TASK DIRECTIONS: Copy, from the data below, each line that has the word "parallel".

DATA SHOWN:
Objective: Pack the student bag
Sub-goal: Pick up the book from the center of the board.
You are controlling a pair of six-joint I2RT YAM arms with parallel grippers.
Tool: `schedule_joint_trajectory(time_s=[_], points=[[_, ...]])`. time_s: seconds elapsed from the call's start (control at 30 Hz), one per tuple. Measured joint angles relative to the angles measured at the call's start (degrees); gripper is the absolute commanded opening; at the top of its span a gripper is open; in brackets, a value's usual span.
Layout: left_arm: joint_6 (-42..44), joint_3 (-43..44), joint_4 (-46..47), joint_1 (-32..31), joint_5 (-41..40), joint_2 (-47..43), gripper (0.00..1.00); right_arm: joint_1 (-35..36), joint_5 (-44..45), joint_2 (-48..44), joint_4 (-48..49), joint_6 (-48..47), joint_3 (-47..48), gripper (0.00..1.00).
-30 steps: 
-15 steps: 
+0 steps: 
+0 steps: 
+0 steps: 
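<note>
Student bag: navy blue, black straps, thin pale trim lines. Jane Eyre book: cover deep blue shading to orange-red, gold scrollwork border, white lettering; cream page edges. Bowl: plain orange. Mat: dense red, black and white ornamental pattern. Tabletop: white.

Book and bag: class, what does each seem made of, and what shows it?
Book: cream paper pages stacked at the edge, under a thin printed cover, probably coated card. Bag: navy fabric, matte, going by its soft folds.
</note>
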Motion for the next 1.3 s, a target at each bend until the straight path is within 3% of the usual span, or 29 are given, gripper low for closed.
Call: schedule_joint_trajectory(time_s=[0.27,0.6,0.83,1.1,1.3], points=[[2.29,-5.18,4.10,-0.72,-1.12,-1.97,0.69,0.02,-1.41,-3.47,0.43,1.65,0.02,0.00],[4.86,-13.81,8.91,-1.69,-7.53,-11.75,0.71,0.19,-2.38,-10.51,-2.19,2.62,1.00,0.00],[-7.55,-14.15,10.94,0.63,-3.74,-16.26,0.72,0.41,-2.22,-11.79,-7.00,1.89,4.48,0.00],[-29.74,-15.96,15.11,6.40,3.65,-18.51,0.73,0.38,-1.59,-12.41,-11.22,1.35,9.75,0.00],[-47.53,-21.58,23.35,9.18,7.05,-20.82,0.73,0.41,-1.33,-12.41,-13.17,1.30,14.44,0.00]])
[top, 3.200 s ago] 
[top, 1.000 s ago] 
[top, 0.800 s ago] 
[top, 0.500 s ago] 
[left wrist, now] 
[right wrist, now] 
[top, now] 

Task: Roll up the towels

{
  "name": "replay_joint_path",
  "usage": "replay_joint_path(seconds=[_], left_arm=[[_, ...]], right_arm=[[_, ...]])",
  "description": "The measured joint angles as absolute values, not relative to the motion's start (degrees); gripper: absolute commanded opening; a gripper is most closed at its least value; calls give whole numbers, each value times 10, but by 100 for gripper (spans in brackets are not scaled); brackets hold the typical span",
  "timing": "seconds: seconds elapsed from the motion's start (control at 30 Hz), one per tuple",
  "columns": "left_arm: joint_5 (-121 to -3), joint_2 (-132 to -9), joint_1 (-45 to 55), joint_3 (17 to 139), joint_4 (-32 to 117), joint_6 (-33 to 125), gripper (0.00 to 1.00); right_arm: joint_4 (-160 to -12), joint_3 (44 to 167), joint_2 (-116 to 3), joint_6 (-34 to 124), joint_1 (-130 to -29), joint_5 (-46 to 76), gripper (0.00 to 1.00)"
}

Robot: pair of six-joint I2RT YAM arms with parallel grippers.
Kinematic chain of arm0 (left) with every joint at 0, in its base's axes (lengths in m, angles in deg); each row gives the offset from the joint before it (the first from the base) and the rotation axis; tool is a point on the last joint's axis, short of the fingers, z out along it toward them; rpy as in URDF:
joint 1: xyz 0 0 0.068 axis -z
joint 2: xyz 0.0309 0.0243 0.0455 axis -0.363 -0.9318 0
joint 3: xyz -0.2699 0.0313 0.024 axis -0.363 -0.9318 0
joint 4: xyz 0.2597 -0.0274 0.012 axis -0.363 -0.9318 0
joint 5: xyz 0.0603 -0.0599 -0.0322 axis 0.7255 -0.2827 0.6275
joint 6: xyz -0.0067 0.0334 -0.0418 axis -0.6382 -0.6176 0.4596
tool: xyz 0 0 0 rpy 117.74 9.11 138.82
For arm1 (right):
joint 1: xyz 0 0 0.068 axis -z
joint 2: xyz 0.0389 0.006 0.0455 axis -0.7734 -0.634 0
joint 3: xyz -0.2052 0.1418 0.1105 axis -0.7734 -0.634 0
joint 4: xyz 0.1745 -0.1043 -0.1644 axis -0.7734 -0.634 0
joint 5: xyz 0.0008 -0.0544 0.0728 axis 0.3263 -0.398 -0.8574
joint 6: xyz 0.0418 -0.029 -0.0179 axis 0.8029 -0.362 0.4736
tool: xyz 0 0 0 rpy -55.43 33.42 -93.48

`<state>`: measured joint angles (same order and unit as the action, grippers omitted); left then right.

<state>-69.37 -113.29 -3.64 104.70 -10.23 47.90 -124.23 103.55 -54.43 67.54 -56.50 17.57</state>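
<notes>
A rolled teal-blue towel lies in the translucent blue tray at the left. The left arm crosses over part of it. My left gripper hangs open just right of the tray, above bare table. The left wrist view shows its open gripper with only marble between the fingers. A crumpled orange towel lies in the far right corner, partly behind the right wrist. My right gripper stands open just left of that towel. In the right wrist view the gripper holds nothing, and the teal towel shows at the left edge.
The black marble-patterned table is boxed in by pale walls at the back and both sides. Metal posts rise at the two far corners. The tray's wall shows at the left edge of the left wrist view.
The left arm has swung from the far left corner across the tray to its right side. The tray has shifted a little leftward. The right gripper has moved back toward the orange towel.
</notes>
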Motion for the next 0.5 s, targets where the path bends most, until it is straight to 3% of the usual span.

TASK RESPONSE:
You are controlling a pair of six-joint I2RT YAM arms with parallel grippers.
Robot: pair of six-joint I2RT YAM arms with parallel grippers.

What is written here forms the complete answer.